PROBLEM →
Below are the records; copy exactly the stretch from the line containing "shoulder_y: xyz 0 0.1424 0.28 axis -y" through the line containing "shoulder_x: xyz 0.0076", both ends included, and nothing else.

SOURCE DATA →

*** Begin section ***

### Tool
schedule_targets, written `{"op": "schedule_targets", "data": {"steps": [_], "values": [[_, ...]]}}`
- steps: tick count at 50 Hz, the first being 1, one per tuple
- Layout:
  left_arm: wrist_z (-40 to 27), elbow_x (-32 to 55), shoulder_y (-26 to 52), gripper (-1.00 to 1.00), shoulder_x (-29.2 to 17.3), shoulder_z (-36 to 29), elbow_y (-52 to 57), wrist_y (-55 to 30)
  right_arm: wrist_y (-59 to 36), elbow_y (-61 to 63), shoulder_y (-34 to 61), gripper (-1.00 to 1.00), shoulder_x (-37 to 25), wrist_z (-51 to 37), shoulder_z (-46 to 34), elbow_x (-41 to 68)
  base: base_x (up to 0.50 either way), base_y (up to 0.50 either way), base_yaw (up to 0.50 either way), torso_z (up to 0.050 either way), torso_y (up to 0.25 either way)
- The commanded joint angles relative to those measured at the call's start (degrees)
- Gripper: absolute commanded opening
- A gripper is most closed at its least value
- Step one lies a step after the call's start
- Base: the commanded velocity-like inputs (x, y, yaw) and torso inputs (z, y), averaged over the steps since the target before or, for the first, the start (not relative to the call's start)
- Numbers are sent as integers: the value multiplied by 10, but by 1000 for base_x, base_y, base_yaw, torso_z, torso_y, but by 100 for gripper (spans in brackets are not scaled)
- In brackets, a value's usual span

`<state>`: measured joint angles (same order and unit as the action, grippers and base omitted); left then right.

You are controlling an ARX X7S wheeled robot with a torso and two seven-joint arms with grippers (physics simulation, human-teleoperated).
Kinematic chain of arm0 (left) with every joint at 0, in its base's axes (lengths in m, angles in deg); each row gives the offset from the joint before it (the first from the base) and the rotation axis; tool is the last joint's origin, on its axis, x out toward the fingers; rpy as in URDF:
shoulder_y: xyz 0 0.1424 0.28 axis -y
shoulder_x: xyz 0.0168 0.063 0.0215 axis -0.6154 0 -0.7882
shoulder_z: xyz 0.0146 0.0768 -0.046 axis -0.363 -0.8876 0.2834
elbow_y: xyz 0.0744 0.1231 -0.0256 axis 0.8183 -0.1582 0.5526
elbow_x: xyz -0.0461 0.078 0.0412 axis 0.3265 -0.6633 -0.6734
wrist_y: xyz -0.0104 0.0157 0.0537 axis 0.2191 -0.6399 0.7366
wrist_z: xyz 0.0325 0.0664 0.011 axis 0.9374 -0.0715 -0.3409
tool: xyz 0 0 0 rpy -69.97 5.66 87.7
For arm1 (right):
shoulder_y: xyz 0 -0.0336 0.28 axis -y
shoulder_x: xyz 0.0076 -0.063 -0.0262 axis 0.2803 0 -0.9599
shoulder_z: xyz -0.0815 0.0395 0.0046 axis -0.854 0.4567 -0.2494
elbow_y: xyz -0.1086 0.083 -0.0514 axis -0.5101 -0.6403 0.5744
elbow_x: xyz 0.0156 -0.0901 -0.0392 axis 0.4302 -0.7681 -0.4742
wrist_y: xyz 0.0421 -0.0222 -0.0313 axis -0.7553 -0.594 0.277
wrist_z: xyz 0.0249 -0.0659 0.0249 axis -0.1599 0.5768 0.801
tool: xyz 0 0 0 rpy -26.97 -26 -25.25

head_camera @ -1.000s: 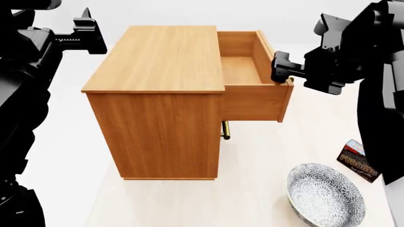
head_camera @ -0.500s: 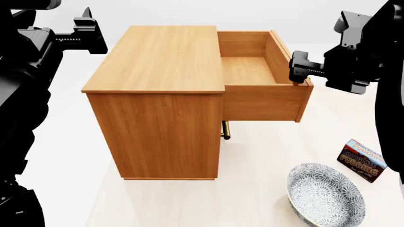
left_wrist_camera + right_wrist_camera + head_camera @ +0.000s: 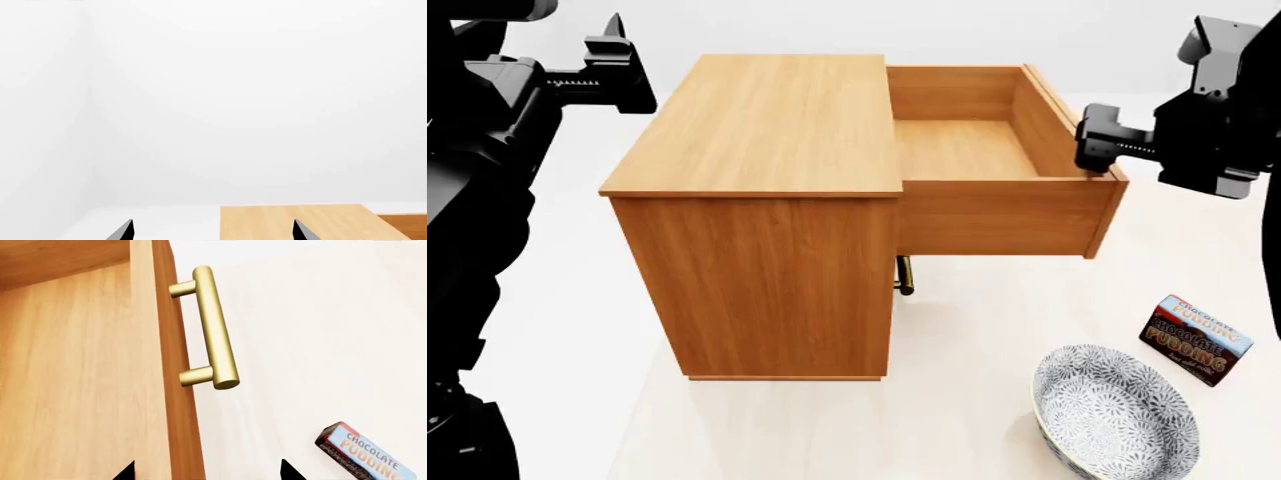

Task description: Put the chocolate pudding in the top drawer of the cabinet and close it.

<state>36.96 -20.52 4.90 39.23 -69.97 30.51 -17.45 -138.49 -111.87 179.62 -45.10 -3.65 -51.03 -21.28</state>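
The cabinet (image 3: 761, 130) stands mid-table with its top drawer (image 3: 1001, 215) pulled far out to the right, and the drawer is empty inside. My right gripper (image 3: 1098, 140) is at the drawer's front panel. In the right wrist view this gripper (image 3: 207, 472) is open, with its fingertips on either side of the front panel (image 3: 173, 390). The brass handle (image 3: 213, 325) lies a little beyond them. The chocolate pudding (image 3: 1190, 340) (image 3: 363, 452) lies on the table to the front right. My left gripper (image 3: 614, 70) (image 3: 210, 232) hovers open and empty beyond the cabinet's left edge.
A patterned grey-and-white bowl (image 3: 1114, 412) sits at the front right, just left of the pudding. A lower drawer's brass handle (image 3: 904, 275) sticks out under the open drawer. The pale table (image 3: 988, 330) runs on in front of the cabinet.
The top drawer has slid further out to the right, and my right gripper has moved with its front panel. The pudding carton is now fully uncovered. The left arm has not moved.
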Motion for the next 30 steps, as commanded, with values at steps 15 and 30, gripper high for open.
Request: {"op": "schedule_targets", "data": {"steps": [15,30], "values": [[1,2,-3,100,-1,0,-1,15,-7,0,24,100,-15,-6,-32,-13,0,0,0,0,0],[1,2,-6,100,1,1,-3,32,-11,0,66,100,-25,-1,-50,-14,0,0,0,0,0]]}}
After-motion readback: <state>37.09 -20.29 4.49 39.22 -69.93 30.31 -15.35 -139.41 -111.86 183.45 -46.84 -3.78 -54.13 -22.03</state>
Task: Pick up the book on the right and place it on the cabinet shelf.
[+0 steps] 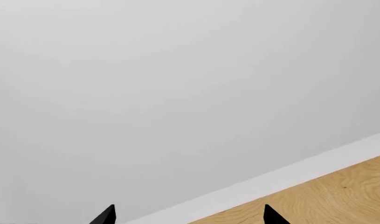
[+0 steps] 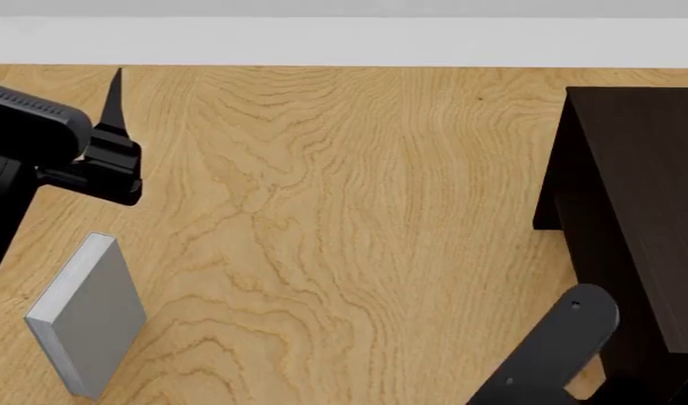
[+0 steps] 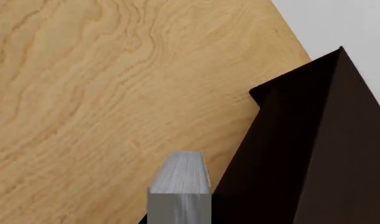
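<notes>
The left hand [image 1: 190,217] is wide open and holds nothing; in its wrist view its two black fingertips [image 1: 106,214] stand well apart, with a plain grey wall [image 1: 177,93], a white strip [image 1: 289,175] along the wall's foot and a corner of the pale wood-grain worktop [image 2: 355,211] beyond them; in the head view that hand hangs above the worktop's left side, one thin black finger pointing toward the wall.

A mid-grey rectangular hardcover book [image 2: 90,316] lies flat on the worktop just below the left hand and clear of it, with one long edge and one short end showing as lighter bands.

The large, very dark brown wooden cabinet [image 2: 636,211] stands at the right of the head view, well apart from that book; only its outer top and side show, so no shelf can be made out.

The pale grey-white thin hardcover book [image 3: 180,184] shows only in the right wrist view; it stands on end at the middle of the frame's edge, just beside the cabinet's dark side.

The right hand's fingers cannot be picked out there, apart from perhaps a dark sliver beside the book; whether it grips the book cannot be told.

A black link of the right arm [image 2: 563,337] rises beside the cabinet in the head view.
</notes>
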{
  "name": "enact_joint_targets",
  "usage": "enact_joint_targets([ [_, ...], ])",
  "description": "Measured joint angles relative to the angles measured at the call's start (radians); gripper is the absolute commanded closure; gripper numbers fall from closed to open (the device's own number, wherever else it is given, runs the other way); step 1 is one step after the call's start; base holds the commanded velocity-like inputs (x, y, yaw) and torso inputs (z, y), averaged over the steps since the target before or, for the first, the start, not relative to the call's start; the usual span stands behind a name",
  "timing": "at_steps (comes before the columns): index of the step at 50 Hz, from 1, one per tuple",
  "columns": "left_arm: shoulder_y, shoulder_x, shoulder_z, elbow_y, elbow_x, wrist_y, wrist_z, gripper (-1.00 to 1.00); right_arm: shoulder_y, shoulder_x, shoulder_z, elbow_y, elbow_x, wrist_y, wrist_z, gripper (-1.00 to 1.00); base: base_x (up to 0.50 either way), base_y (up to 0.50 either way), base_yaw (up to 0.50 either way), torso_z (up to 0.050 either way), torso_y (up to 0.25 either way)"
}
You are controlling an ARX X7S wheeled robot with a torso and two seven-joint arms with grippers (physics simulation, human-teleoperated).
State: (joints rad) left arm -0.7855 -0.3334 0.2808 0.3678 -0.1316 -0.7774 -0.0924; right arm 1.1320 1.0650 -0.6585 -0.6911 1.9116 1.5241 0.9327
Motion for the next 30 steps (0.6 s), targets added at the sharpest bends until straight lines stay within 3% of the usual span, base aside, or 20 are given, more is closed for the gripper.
enact_joint_targets([
  [15,0.009,-0.007,-0.007,0.013,-0.006,-0.004,-0.005,-1.00,0.129,-0.068,-0.021,0.067,-0.005,-0.061,-0.053,1.00,0.00,0.00,0.00,0.000,0.000],
  [30,0.010,-0.009,-0.004,0.021,-0.009,-0.010,-0.010,-1.00,0.124,-0.141,0.006,0.142,-0.174,-0.138,-0.193,1.00,0.00,0.00,0.00,0.000,0.000],
])
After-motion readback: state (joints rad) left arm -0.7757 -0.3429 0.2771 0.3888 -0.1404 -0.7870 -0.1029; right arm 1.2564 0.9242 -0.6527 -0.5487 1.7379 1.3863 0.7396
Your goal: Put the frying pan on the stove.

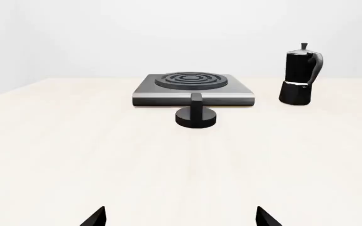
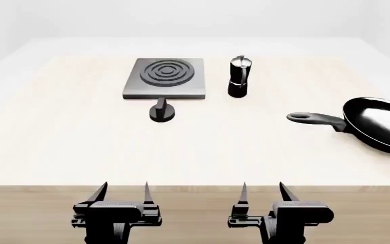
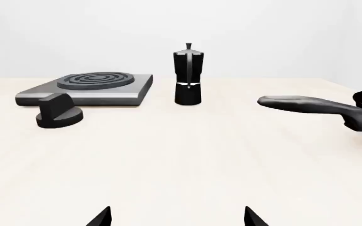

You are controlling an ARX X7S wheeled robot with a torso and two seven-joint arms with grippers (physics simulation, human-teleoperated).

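Note:
The frying pan point(image 2: 381, 124), glossy black with a thin silver rim, lies at the table's right edge, its long handle pointing left; the right wrist view shows the handle point(image 3: 307, 104). The stove point(image 2: 166, 77), a dark grey square plate with raised rings, sits at the far middle-left; it also shows in the left wrist view point(image 1: 192, 87) and the right wrist view point(image 3: 90, 87). My left gripper point(image 2: 122, 194) and right gripper point(image 2: 263, 193) hover at the table's near edge, both open and empty, far from pan and stove.
A small black round knob point(image 2: 162, 112) stands just in front of the stove. A black and silver moka pot point(image 2: 239, 76) stands right of the stove. The light wooden table point(image 2: 66, 147) has white walls behind it.

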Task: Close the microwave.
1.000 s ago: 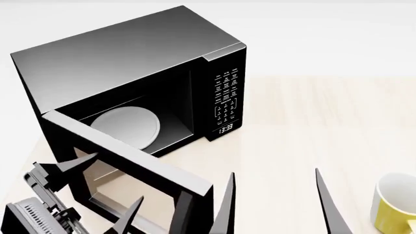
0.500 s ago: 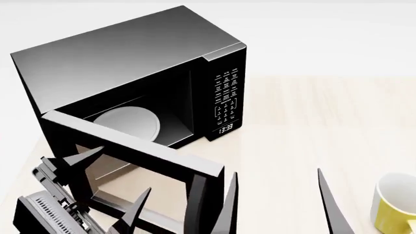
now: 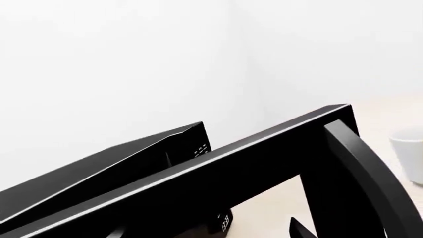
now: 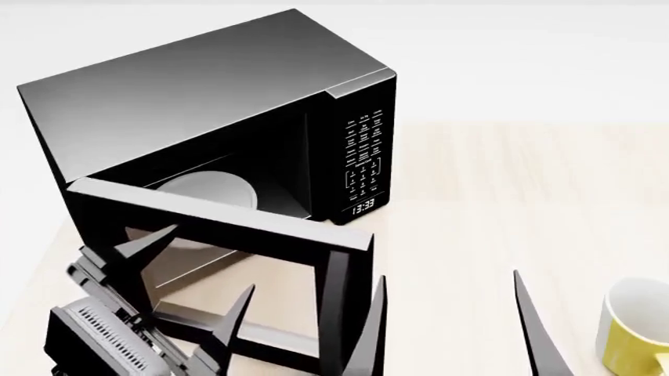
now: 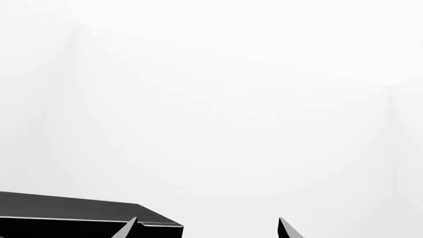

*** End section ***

EXERCISE RESPONSE →
shoulder_y: xyz 0 0.1424 0.28 axis -y
shoulder_x: xyz 0.0168 0.063 0.0215 axis -0.6154 0 -0.7882
shoulder_z: xyz 0.0146 0.0768 -0.046 axis -0.363 -0.8876 0.2834
elbow_y: xyz 0.0744 0.1231 -0.0256 axis 0.8183 -0.1582 0.5526
elbow_x: xyz -0.0461 0.078 0.0412 axis 0.3265 -0.6633 -0.6734
wrist_y: xyz -0.0104 0.0157 0.0537 axis 0.2191 -0.6399 0.7366
wrist_z: xyz 0.0325 0.0664 0.011 axis 0.9374 -0.0715 -0.3409
tool: xyz 0 0 0 rpy -69.97 5.66 87.7
For arm1 (right):
shoulder_y: xyz 0 -0.0336 0.28 axis -y
shoulder_x: xyz 0.0076 -0.063 -0.0262 axis 0.2803 0 -0.9599

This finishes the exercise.